Each line in the records below, from the one that contains "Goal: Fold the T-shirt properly" to the one that contains "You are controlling", should be reproduced exactly, the first and last included.
*** Opening of Available data ***
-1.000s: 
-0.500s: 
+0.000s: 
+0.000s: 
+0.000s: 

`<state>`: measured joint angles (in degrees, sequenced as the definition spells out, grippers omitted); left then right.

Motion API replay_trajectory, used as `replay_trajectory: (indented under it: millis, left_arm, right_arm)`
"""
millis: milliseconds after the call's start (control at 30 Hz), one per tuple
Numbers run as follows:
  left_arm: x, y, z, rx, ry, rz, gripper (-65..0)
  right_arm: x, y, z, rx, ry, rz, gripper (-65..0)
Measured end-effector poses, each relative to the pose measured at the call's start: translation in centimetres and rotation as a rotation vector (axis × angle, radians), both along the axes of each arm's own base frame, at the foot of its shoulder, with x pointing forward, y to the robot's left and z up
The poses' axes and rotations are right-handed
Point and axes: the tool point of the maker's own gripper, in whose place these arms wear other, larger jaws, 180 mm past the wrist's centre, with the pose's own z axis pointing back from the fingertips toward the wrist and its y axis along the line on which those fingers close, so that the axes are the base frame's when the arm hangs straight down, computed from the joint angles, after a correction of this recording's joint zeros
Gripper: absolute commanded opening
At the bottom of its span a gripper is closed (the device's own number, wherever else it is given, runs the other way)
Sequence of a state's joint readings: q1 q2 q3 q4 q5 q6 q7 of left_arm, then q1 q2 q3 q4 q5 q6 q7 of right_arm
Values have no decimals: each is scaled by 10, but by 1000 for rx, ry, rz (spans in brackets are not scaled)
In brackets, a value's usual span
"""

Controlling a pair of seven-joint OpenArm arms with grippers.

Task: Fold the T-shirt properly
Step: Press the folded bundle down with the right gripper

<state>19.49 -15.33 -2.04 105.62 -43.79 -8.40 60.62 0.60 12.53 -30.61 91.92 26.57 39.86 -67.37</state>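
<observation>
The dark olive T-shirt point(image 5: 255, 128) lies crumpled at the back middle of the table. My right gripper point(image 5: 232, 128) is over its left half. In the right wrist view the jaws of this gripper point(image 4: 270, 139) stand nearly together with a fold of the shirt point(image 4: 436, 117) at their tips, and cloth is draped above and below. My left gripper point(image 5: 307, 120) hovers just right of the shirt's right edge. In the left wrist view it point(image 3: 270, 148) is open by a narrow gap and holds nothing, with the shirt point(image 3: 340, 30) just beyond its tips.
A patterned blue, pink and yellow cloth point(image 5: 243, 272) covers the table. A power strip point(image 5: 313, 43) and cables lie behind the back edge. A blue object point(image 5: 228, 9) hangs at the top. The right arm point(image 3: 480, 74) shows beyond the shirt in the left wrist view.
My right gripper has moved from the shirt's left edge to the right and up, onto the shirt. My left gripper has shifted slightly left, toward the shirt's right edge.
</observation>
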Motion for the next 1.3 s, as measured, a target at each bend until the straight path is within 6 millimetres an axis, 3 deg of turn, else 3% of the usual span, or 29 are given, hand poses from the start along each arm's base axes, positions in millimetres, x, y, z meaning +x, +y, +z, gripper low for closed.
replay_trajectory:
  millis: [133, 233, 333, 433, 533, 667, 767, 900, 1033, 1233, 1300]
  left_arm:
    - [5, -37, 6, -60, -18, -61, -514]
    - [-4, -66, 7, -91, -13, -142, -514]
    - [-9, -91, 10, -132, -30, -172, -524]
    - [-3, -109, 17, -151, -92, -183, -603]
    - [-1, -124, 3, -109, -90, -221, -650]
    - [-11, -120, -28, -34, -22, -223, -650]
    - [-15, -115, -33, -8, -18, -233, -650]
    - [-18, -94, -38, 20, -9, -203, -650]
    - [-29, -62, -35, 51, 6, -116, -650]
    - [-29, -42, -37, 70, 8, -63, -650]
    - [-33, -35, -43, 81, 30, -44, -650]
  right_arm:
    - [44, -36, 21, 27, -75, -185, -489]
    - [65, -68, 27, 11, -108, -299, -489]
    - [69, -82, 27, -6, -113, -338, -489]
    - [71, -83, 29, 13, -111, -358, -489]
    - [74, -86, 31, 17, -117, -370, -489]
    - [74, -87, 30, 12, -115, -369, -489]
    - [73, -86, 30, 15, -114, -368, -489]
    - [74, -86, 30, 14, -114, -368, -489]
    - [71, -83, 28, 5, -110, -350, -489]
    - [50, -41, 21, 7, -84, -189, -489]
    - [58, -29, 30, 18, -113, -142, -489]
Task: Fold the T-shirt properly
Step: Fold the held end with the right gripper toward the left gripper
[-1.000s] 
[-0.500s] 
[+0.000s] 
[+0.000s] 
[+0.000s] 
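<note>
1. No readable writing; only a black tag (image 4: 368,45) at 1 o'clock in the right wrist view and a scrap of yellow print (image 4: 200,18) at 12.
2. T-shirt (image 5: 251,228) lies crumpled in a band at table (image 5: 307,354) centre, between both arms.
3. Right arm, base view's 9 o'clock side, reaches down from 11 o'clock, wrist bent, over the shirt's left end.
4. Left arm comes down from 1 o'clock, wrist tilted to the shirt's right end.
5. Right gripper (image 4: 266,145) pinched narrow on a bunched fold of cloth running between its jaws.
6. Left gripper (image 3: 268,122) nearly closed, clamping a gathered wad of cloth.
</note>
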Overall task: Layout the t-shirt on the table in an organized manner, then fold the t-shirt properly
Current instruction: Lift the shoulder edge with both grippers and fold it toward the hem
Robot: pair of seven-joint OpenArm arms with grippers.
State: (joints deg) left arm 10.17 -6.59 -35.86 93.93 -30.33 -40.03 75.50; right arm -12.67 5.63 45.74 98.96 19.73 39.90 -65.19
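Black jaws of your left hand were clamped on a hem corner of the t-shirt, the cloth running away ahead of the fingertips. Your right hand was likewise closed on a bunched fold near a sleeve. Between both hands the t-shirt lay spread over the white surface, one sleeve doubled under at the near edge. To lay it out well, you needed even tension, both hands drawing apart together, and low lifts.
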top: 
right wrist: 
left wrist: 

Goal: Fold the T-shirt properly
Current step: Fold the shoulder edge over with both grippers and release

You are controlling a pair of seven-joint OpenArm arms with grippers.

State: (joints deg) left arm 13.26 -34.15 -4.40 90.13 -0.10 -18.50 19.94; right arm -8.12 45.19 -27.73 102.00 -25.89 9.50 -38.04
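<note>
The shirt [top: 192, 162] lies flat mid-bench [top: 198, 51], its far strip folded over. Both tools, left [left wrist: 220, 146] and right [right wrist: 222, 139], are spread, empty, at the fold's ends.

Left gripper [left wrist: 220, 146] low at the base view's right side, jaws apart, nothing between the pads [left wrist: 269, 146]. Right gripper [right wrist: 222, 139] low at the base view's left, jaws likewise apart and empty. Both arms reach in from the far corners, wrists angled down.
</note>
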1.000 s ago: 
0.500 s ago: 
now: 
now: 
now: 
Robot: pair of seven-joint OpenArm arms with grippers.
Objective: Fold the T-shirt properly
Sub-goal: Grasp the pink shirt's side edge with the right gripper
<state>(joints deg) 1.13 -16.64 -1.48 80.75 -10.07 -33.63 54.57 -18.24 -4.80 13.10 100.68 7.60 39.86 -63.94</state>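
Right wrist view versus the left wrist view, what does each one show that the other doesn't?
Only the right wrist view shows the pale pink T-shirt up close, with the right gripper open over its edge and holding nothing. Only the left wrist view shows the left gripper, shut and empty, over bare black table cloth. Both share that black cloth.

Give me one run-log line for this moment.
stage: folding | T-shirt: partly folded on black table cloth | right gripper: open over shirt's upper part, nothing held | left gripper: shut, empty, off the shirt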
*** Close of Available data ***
## Solution for this task
Goal: Fold the T-shirt properly
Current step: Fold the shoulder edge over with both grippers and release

You are controlling a pair of seven-joint OpenArm arms with grippers.

This exercise has no more to it.